■ **Assignment**
Find "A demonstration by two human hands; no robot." and "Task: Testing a" in the records below. Copy the lines holding them and every line between, exactly, and no others.

Material provided Start Marker

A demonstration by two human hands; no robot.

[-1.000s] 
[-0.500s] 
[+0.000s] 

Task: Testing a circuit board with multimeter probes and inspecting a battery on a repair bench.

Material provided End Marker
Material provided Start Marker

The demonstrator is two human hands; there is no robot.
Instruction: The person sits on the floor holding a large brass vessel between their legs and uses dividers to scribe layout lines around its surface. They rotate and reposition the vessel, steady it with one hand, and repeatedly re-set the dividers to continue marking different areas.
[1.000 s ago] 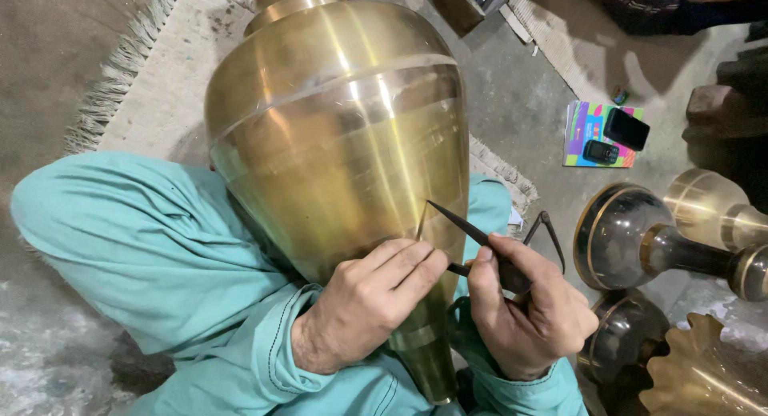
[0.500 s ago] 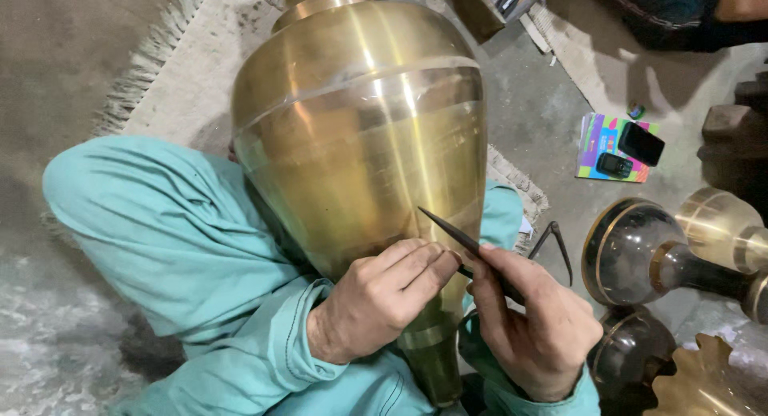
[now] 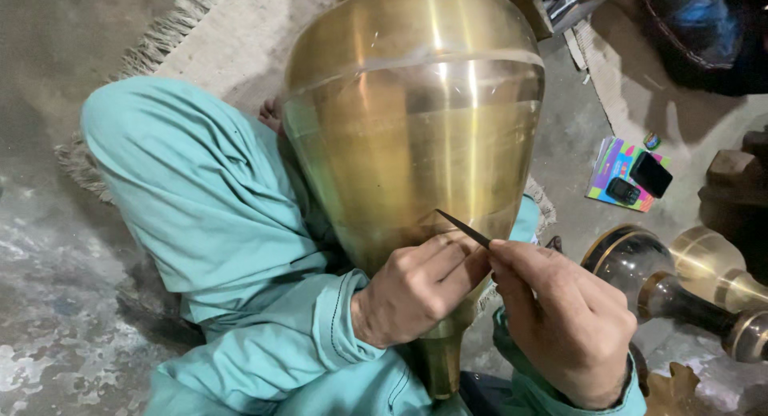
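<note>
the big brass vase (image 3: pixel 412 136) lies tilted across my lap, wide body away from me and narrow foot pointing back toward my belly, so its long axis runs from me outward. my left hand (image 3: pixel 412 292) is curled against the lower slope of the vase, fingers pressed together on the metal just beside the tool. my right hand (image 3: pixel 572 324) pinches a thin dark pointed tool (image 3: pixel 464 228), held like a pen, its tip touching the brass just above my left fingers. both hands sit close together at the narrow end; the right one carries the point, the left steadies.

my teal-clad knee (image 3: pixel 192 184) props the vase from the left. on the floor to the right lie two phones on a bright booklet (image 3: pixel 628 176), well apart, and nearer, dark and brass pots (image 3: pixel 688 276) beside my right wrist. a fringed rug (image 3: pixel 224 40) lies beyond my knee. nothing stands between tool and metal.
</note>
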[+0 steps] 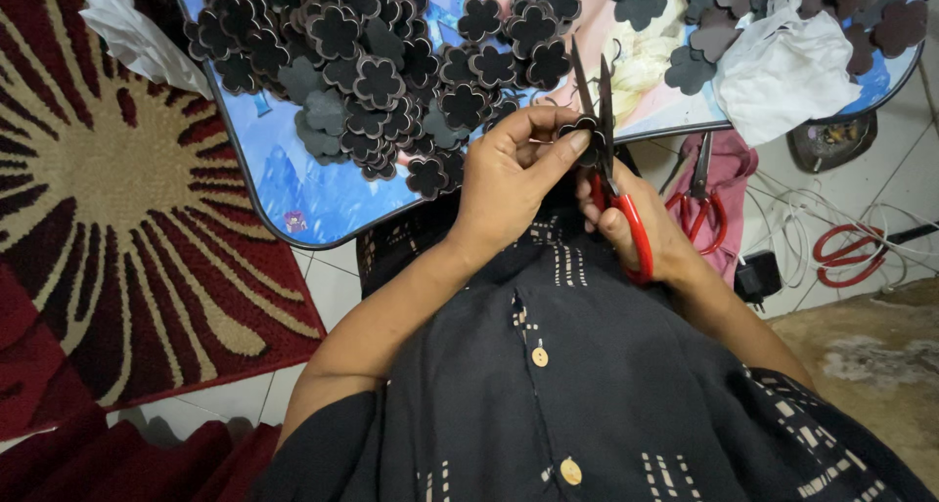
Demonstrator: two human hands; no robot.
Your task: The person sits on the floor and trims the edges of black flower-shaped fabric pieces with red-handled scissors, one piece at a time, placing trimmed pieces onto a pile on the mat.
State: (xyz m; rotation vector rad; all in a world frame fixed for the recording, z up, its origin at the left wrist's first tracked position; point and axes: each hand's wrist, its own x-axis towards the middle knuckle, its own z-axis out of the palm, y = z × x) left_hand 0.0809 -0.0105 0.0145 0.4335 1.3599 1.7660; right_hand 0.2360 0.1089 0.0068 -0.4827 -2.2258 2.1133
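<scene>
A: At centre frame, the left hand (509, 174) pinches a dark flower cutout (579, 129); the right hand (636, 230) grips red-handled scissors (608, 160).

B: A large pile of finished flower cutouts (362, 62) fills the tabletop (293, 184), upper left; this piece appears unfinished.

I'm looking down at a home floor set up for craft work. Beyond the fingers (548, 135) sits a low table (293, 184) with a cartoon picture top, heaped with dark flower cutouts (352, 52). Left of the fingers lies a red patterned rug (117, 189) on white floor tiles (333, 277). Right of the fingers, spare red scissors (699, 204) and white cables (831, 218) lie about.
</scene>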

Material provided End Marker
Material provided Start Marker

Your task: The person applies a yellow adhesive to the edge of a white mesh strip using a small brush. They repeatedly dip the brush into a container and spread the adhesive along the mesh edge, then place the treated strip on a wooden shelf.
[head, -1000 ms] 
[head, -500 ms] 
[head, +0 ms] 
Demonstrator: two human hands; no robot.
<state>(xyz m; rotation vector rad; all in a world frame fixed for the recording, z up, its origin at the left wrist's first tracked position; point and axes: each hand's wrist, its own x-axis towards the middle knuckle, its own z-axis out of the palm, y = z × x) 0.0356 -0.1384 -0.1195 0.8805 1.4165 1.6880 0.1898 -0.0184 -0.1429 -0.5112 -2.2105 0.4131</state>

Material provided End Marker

■ **Exercise result**
A demonstration by two human hands; no robot.

[-1.000s] 
[-0.500s] 
[+0.000s] 

Task: Testing a circuit board with multimeter probes and inspecting a battery on a repair bench.

The output for this exercise is finished.